How can I prepare cell lysate from rat brain homogenate for estimating the levels of nuclear factor-kappa B (NF-kB) using ELISA kit? Looking for freezer thaw cycles method in detail.
The success of the lysis method that you propose would in part depend upon the lysis buffer. You may have to use a variety of detergents to extract nuclear proteins successfully. However, as noted by Kou, your method of detection may not allow you to distinguish between the specific activity versus non-specific activity in your freeze-thaw lysate.
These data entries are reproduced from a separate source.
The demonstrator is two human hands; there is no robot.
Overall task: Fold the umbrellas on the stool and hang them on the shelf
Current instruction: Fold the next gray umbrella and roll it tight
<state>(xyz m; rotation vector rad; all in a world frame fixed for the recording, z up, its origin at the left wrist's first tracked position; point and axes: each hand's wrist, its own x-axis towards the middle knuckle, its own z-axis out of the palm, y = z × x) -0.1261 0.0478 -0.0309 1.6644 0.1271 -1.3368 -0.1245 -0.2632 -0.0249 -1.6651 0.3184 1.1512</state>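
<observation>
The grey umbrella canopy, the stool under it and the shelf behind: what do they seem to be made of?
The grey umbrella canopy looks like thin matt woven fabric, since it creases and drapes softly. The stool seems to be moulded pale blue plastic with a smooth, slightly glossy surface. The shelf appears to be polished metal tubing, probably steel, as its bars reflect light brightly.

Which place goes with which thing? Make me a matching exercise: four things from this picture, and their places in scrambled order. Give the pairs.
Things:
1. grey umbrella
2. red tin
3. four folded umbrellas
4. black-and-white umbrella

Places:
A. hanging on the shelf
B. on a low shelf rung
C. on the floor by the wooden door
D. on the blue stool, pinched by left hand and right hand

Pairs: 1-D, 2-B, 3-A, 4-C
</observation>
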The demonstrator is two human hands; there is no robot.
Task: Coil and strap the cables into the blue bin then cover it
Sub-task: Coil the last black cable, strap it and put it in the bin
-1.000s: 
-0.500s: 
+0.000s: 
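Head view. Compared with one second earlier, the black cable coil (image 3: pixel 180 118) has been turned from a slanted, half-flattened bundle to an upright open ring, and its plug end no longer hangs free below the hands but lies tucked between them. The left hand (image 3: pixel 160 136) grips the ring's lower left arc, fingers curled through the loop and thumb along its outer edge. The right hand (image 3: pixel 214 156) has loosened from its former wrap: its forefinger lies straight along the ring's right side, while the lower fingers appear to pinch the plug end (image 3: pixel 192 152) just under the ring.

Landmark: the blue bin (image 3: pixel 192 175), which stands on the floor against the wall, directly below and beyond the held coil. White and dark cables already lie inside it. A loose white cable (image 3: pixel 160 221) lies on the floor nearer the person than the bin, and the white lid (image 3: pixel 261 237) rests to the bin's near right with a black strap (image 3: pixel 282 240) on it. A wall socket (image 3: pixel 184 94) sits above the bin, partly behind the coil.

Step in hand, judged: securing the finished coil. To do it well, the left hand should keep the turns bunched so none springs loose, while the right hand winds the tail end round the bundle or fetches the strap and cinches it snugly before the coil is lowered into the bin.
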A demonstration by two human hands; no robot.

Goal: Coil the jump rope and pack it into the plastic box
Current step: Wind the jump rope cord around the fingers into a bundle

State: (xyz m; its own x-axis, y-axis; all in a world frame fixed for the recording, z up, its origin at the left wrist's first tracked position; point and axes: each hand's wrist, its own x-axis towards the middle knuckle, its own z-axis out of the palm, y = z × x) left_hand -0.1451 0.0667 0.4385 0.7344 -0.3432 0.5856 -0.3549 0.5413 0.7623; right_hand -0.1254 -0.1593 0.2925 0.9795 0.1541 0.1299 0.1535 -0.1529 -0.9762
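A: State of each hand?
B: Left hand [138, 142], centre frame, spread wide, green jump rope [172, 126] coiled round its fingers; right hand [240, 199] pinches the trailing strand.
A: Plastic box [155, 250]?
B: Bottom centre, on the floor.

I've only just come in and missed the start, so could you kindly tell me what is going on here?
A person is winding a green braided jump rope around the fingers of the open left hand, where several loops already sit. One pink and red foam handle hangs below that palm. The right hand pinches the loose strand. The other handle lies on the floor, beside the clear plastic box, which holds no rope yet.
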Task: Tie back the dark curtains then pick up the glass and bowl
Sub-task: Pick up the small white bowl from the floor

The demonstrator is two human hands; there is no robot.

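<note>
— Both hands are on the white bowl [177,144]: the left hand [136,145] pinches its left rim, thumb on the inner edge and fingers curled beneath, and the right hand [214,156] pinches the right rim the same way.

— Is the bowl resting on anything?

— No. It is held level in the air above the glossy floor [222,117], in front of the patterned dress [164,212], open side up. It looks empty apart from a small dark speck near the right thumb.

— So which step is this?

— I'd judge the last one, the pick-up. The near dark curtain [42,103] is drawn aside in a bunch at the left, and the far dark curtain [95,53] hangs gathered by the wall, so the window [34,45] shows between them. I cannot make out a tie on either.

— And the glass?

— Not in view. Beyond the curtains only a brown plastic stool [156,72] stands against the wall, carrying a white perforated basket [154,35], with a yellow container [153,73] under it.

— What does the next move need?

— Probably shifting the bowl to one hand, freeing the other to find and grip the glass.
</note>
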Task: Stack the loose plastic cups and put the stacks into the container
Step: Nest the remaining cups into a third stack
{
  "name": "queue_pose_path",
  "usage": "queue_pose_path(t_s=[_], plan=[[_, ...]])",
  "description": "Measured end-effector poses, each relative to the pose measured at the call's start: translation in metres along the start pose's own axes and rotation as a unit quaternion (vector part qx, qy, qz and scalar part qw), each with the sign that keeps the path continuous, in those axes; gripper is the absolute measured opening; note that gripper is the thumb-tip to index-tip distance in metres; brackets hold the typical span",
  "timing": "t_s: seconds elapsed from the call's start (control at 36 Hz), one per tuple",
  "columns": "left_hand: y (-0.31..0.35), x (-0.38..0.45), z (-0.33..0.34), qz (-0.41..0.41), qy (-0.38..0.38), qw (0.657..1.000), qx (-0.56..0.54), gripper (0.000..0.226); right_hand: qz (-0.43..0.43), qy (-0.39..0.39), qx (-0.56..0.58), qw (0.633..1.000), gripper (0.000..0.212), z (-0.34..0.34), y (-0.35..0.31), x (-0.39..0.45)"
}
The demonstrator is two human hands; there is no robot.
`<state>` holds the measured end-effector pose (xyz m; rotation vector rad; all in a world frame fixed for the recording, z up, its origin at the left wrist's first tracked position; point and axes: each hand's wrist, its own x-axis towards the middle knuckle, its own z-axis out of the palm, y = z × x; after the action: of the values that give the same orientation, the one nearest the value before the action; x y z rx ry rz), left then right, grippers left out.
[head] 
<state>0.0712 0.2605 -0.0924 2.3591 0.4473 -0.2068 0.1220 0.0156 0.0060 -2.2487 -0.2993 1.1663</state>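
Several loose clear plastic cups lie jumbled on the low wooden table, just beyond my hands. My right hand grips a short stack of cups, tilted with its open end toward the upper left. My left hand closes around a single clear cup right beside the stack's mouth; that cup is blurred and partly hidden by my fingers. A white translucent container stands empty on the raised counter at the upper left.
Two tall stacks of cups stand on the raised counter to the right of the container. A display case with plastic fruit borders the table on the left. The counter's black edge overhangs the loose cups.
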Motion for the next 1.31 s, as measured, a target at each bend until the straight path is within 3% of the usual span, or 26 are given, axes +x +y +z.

We have used HSV-1 infected astrocytes lysates to determine NF-κB p65 protein by ELISA, as well as mRNA levels. Freeze/thaw cycling was found appropriate for the former, and inappropriate for the latter assay. Primary astrocytes were generated from post-natal day 0–1 mouse brains and prepared as described. The astrocytes were washed twice in PBS and treated with 0.25% Trypsin/EDTA for 2 min to dissociate cells. Direct lysis of single-cells ice in either PBS supplemented with 2% BSA or in astrocyte culture medium until subsequent analysis were both tested. Freeze/thaw cycles in 1–4 mg/ml BSA, 50 ng/µl yeast tRNA, 1× RT buffer and water were used. Five hundred astrocytes were lysed, frozen in −80°C and thawed in room temperature 1, 2, 3, or 6 times. Thereafter, the Sandwich ELISA kit was utilized for the measurement of mouse astrocytes' total NF-κB p65. An anti-pan NF-κB p65 antibody has been coated onto a 96-well plate. Samples are pipetted into the wells and NF-κB p65 present in a sample is bound to the wells by the immobilized antibody. The wells are washed and rabbit anti- NF-κB p65 (S536) antibody is used to detect phosphorylated NF-κB p65 or biotinylated anti-NF-κB p65 antibody is used to detect NF-κB p65. After washing away unbound antibody, HRP-conjugated anti-rabbit IgG or HRP-conjugated streptavidin is pipetted to the wells. The wells are again washed, a TMB substrate solution is added to the wells and color develops in proportion to the amount of NF-κB p65(S536) or pan NF-κB p65 bound. The Stop Solution changes the color from blue to yellow, and the intensity of the color is measured at 450 nm.
As already mentioned, we also determined mRNA accessibility after freeze/thaw astrocytes cycles in 1–4 mg/ml BSA, 50 ng/µl yeast tRNA, 1× RT buffer and water. Four genes and four different amounts of freeze/thaw cycles were analyzed per lysis condition. It was concluded that the loss of mRNAs during freeze/thaw cycling is due to self-hydrolysis of nucleic acids, aggregation, and absorption rather than to RNase activity.